Harriette L. Chandler

Massachusetts State Sentaor

I think the other difference is that women, I’ve found -- and I’ve been Chair of the Women’s Caucus in the past so I hear these things over and over again -- but women are very hesitant to run for office. It’s almost as though there’s this huge barrier and they start thinking about how much money they have to raise, they start thinking about do they have enough of a base, they also, probably because I know this is the way my mind works – do I have the right set of talents for this? Do I have the right degrees? I mean women think we can solve everything by going to school and getting another degree. The truth of the matter is that men don’t think of this at all. They graduate from college and if they want to run they run [laughs] and it sort of works out. But women don’t think that way.
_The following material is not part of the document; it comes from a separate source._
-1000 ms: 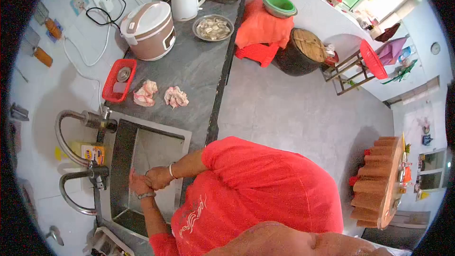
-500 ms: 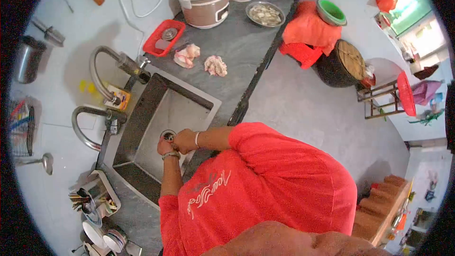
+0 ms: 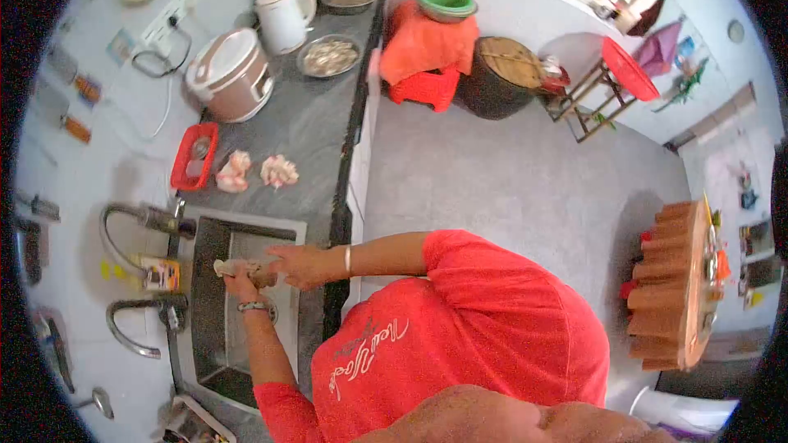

It’s all got to be more carefully planned out and that is one of the reasons I think that women have –  we have about a quarter of the legislature are women and that is about the same percentage that we’ve had for the entire sixteen years I’ve been there.

Abstract: 

Sen. Harriette Chandler is the first woman from Worcester to be elected to the Massachusetts State Senate and has also served on the Worcester School Committee and the Massachusetts House of Representatives. She earned her undergraduate degree from Wellesley College in 1959, a Ph.D. from Clark University in 1973, and an M.B.A. from Simmons Graduate School of Management in 1983. She is married to Atty. Burton Chandler and has three children and four grandchildren. In this interview she discusses her childhood, education, reasons for entering politics, being a woman in politics, and the political issues she has championed for the citizens she represents.